Throwing velocity has become a gatekeeper to the higher levels of baseball. Improving this quality is a complex endeavor, and one that I’m intimately familiar with as both a player and coach.
When I graduated college I wasn’t ready to give up on my dream of playing professional baseball, but with my velocity being what it was (up to 88mph), I didn’t have any opportunities. I knew I needed to throw harder, but I wasn’t sure exactly how to go about doing that. So, I buckled down and began researching, talking to coaches who had a track record of success with improving throwing velocity, and then experimenting on myself. Out of this process, I learned what did and did not work on my way to improving my own velocity to 94mph. Fast forward a few years, and I’ve helped many high school, college, and professional pitchers improve their velocities as well.Throwing velocity has become a gatekeeper to the higher levels of baseball, says @tyler_anzmann. Click To Tweet
This article will be about not only what works, but about why it works and how to apply it.

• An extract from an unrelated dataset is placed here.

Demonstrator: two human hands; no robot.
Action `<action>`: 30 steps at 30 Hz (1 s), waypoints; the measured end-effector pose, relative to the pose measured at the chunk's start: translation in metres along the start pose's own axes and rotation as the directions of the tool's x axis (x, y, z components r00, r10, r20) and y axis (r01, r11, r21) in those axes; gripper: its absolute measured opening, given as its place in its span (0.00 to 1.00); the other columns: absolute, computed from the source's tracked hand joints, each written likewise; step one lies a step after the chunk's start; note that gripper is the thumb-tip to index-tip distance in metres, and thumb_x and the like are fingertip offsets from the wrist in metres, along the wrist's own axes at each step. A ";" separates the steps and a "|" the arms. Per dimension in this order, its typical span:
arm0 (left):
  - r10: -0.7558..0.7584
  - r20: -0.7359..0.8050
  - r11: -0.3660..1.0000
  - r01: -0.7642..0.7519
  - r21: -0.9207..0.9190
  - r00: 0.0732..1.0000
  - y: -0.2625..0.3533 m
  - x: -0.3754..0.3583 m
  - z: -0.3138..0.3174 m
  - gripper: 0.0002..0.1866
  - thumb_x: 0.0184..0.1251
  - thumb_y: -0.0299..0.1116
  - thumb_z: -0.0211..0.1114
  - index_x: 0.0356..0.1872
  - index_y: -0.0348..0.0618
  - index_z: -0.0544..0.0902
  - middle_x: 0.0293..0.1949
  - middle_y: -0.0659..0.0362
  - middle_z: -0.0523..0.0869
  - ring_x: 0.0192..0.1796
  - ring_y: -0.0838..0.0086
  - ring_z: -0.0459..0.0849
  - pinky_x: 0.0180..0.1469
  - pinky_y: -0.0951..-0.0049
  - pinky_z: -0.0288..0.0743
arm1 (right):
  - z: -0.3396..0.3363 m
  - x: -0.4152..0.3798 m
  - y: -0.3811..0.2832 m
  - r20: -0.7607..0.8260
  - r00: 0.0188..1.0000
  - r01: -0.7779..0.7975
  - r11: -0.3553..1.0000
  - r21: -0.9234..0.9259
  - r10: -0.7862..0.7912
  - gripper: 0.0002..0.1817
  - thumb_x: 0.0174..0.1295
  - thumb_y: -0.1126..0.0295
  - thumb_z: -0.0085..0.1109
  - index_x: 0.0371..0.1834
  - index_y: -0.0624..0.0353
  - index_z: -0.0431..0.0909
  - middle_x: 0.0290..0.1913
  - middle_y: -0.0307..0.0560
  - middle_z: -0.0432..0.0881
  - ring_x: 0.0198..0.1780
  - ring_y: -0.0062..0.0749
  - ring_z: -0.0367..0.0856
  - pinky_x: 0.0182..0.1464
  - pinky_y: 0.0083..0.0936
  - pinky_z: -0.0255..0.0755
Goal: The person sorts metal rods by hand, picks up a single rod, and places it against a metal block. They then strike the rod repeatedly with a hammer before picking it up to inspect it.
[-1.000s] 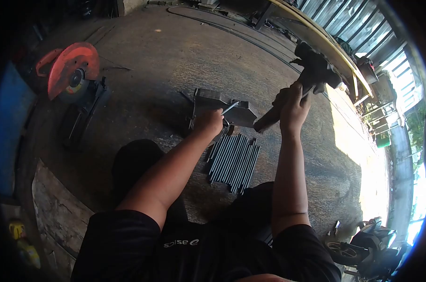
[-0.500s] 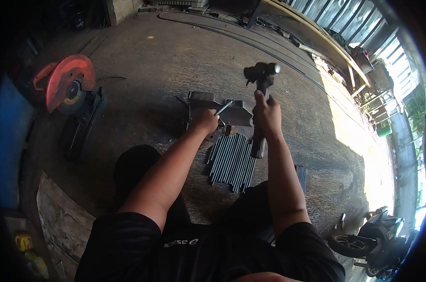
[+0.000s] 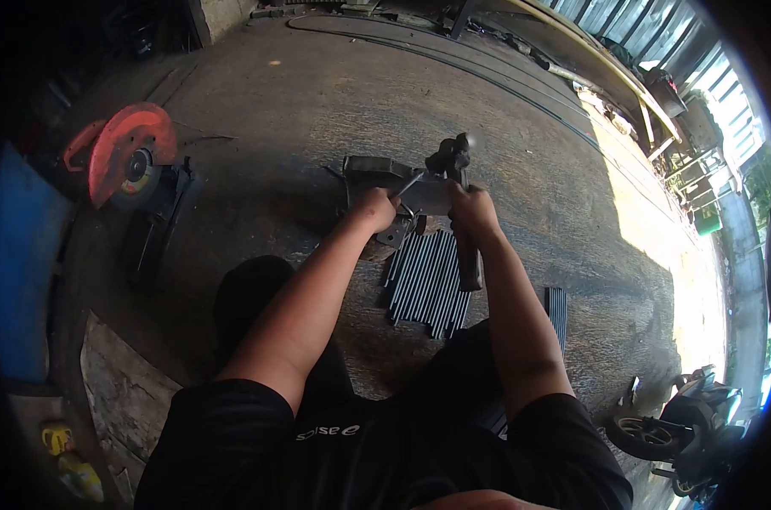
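I observe the right hand closed around the handle of a hammer, just above centre frame. The handle runs down past the wrist; the hammer head sits at the top, over the far edge of a steel block on the floor. The left hand is closed on a thin metal rod, fingers pinching its lower end. The rod slants up and right from those fingers, its free end lying on the block just beside the hammer head. Whether head and rod are touching, I cannot tell; the head is blurred.

Against the frame half a second ago, the hammer has come down: its head then stood clear above the block, and a second ago it was raised high at upper right. The left hand and rod have held their position on the block.

A bundle of dark rods lies on the floor directly below both hands, a smaller batch at right. An orange-guarded cut-off saw stands at upper left. A motorcycle sits at lower right.
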State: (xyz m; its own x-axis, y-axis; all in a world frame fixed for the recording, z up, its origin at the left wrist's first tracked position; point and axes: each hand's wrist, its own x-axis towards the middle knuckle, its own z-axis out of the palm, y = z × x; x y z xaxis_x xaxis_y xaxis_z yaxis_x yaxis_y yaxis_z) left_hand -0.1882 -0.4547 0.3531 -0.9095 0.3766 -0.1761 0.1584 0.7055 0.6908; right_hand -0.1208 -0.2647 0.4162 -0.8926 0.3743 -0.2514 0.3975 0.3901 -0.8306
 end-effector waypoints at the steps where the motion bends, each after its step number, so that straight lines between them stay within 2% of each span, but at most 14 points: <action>1: -0.006 0.026 0.999 0.007 -0.038 1.000 0.001 0.001 0.000 0.17 0.70 0.41 0.56 0.50 0.39 0.82 0.47 0.42 0.84 0.53 0.50 0.81 0.54 0.57 0.73 | -0.006 -0.005 -0.007 0.000 1.000 -0.005 1.000 0.000 0.005 0.26 0.64 0.51 0.55 0.41 0.71 0.77 0.26 0.52 0.81 0.26 0.38 0.83 0.28 0.32 0.75; 7: 0.080 -0.048 0.996 -0.078 0.038 0.996 -0.014 0.017 0.012 0.17 0.70 0.40 0.55 0.46 0.37 0.82 0.43 0.41 0.84 0.49 0.50 0.83 0.52 0.57 0.73 | -0.040 -0.034 -0.076 -0.351 0.838 0.535 0.754 0.381 -0.417 0.23 0.68 0.50 0.54 0.39 0.65 0.74 0.19 0.41 0.74 0.20 0.22 0.75 0.23 0.23 0.69; 8: 0.075 -0.046 0.997 -0.074 0.037 0.996 -0.014 0.018 0.013 0.17 0.70 0.40 0.55 0.46 0.37 0.82 0.43 0.41 0.84 0.49 0.50 0.83 0.52 0.57 0.73 | -0.039 -0.030 -0.073 -0.370 0.815 0.571 0.724 0.386 -0.446 0.23 0.67 0.53 0.56 0.41 0.67 0.73 0.22 0.47 0.78 0.23 0.32 0.79 0.28 0.28 0.73; 9: 0.044 -0.035 0.999 -0.044 0.019 0.998 -0.010 0.016 0.010 0.17 0.70 0.41 0.55 0.45 0.37 0.82 0.44 0.41 0.84 0.49 0.50 0.82 0.52 0.57 0.73 | -0.031 -0.024 -0.063 -0.368 0.818 0.567 0.726 0.389 -0.442 0.23 0.67 0.53 0.56 0.41 0.67 0.73 0.22 0.47 0.78 0.23 0.32 0.79 0.28 0.28 0.73; 11: 0.010 -0.022 1.000 -0.010 0.008 1.000 -0.004 0.008 0.003 0.17 0.71 0.41 0.55 0.45 0.37 0.82 0.44 0.41 0.84 0.50 0.50 0.82 0.52 0.57 0.73 | -0.003 -0.007 -0.028 -0.445 0.750 0.530 0.847 -0.039 -0.490 0.24 0.65 0.54 0.56 0.43 0.70 0.73 0.25 0.57 0.80 0.28 0.46 0.82 0.36 0.37 0.76; 13: -0.022 0.026 1.000 0.022 -0.002 0.999 0.006 0.002 -0.003 0.18 0.71 0.42 0.54 0.48 0.37 0.81 0.48 0.42 0.83 0.54 0.51 0.81 0.54 0.58 0.73 | 0.025 0.002 0.013 -0.149 0.949 0.172 0.853 -0.493 -0.277 0.26 0.64 0.54 0.56 0.44 0.74 0.74 0.29 0.64 0.81 0.35 0.55 0.82 0.44 0.42 0.76; 16: 0.021 -0.028 0.998 -0.022 -0.053 0.999 0.005 -0.001 -0.006 0.20 0.72 0.43 0.53 0.53 0.38 0.80 0.51 0.43 0.83 0.56 0.52 0.81 0.56 0.59 0.72 | 0.029 0.011 0.017 -0.313 0.892 0.191 0.899 -0.395 -0.327 0.29 0.62 0.47 0.55 0.40 0.70 0.77 0.26 0.53 0.82 0.27 0.37 0.83 0.34 0.30 0.76; 18: -0.055 0.047 0.994 0.059 -0.097 0.997 0.011 -0.005 -0.012 0.20 0.72 0.44 0.53 0.54 0.40 0.80 0.53 0.43 0.82 0.58 0.52 0.80 0.57 0.59 0.71 | 0.012 -0.007 0.003 -0.002 0.999 -0.034 0.999 0.008 0.034 0.28 0.63 0.47 0.56 0.37 0.70 0.77 0.24 0.51 0.81 0.27 0.34 0.82 0.32 0.29 0.76; 19: -0.125 0.126 0.982 0.141 -0.128 0.984 0.014 -0.006 -0.015 0.21 0.73 0.45 0.53 0.56 0.41 0.80 0.55 0.43 0.81 0.60 0.53 0.79 0.59 0.59 0.69 | 0.008 -0.013 0.000 -0.007 0.999 -0.044 0.999 0.015 0.044 0.28 0.63 0.47 0.56 0.37 0.70 0.77 0.24 0.51 0.81 0.27 0.34 0.82 0.32 0.29 0.76; 21: -0.074 0.075 0.994 0.080 -0.078 0.994 0.006 0.002 -0.009 0.21 0.73 0.46 0.51 0.55 0.42 0.80 0.43 0.47 0.86 0.45 0.58 0.86 0.46 0.60 0.76 | -0.002 -0.012 -0.010 -0.108 0.991 0.077 0.997 -0.019 -0.078 0.31 0.64 0.47 0.55 0.33 0.74 0.78 0.25 0.55 0.82 0.27 0.38 0.84 0.32 0.31 0.77; 23: -0.221 0.183 0.951 0.254 -0.179 0.958 0.009 -0.002 -0.013 0.21 0.74 0.47 0.50 0.52 0.43 0.81 0.26 0.55 0.81 0.25 0.69 0.81 0.27 0.66 0.73 | -0.012 -0.008 -0.022 -0.171 0.967 0.179 0.982 -0.065 -0.188 0.28 0.65 0.48 0.56 0.35 0.71 0.78 0.24 0.50 0.81 0.27 0.32 0.84 0.30 0.26 0.75; 25: -0.211 0.198 0.935 0.257 -0.244 0.957 0.006 -0.002 -0.014 0.21 0.74 0.48 0.50 0.50 0.43 0.81 0.22 0.59 0.76 0.21 0.73 0.74 0.21 0.69 0.68 | -0.026 -0.028 -0.054 -0.288 0.906 0.384 0.889 0.250 -0.311 0.27 0.65 0.49 0.57 0.40 0.70 0.76 0.26 0.54 0.83 0.27 0.37 0.84 0.30 0.29 0.75; 28: -0.191 0.210 0.931 0.245 -0.272 0.959 0.004 0.002 -0.013 0.20 0.74 0.48 0.48 0.48 0.43 0.81 0.18 0.62 0.70 0.16 0.76 0.69 0.16 0.71 0.63 | -0.025 -0.033 -0.065 -0.410 0.846 0.477 0.829 0.291 -0.342 0.25 0.65 0.53 0.57 0.46 0.69 0.74 0.31 0.60 0.83 0.32 0.49 0.85 0.36 0.35 0.76; 30: -0.190 0.217 0.941 0.241 -0.237 0.957 0.000 0.004 -0.012 0.20 0.75 0.48 0.48 0.47 0.43 0.81 0.17 0.61 0.71 0.16 0.76 0.70 0.16 0.70 0.64 | -0.004 -0.001 -0.025 -0.432 0.786 0.521 0.850 0.075 -0.443 0.23 0.65 0.53 0.57 0.41 0.67 0.74 0.28 0.54 0.81 0.27 0.39 0.82 0.32 0.32 0.75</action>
State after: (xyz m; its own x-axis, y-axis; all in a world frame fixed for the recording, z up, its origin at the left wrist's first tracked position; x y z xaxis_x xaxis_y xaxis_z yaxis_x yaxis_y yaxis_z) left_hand -0.1969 -0.4602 0.3612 -0.8175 0.3568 -0.4521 -0.1609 0.6123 0.7741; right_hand -0.1286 -0.2710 0.4393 -0.7852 0.4849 0.3852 -0.1428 0.4635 -0.8745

Program Design and Adaptations
Well-designed programs for velocity enhancement should involve some amount of high intensity throwing. This makes sense, as most people are intuitively familiar with the SAID principle (specific adaptations to imposed demands)—in other words, you need to train the thing you’re trying to get better at.

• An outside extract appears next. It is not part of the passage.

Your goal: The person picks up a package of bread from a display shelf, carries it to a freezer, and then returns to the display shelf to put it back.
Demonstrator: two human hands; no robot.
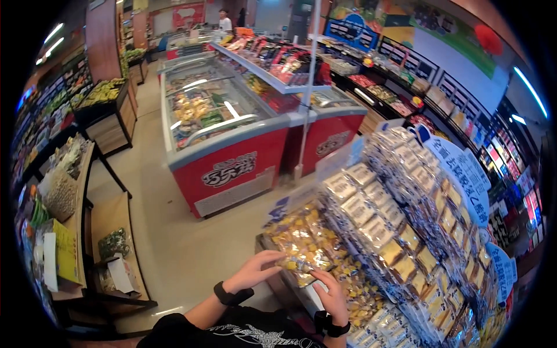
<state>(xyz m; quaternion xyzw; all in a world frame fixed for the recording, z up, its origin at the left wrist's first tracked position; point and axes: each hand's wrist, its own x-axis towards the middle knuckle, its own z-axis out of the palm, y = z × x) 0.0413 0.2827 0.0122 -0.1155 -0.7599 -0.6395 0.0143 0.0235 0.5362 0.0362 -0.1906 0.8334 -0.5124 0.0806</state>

If you want to throw harder, you need to throw hard somewhat frequently. But beyond this obvious point, what’s going on as far as adaptations to this stimulus and how does it help increase throwing velocity? There are two basic types of adaptations that are important to understand when dissecting training methodology:
- Neurological adaptations
- Physiological adaptations
Both of these play a role in determining the output capability of a human being. If we use the analogy of a racecar driver, neurological adaptations would be akin to becoming a better driver, whereas physiological adaptations would be ways to increase the horsepower of the car. In order to throw at our highest possible velocity, both of these types of adaptations are important.
Neurological adaptations involve changes to the body’s software. If the software is too slow or out of date, even the best hardware will perform poorly.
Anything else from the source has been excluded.